#### What to do
A word-for-word retyping of the listing below is required, with the pictures dropped.
════════════════════
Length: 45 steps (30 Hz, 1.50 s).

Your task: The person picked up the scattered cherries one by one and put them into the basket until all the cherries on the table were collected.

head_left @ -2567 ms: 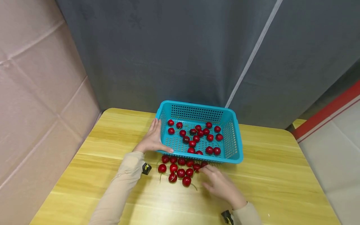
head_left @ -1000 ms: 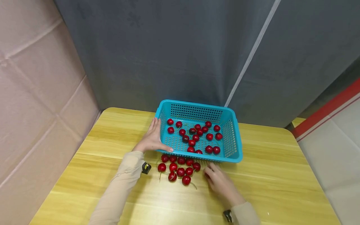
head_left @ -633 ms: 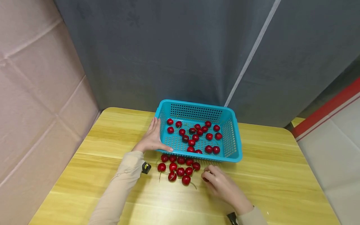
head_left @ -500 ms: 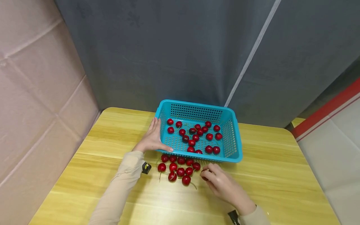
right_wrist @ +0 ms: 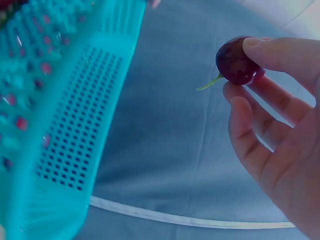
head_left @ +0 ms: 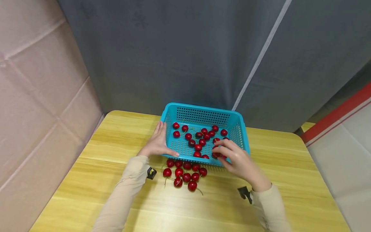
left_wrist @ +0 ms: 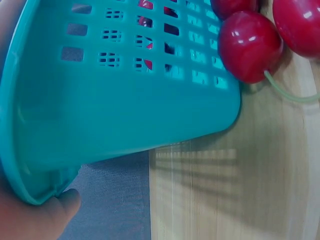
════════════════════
#### Exercise response
Length: 45 steps (30 Hz, 1.50 s).

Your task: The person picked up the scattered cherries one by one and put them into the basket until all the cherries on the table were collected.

head_left @ -2567 ms: 
head_left @ -1000 ms: 
head_left @ -633 ms: 
head_left @ -500 ms: 
right_wrist @ +0 ms: 
head_left @ +0 ms: 
left_wrist @ +0 ms: 

The complete answer has been presented.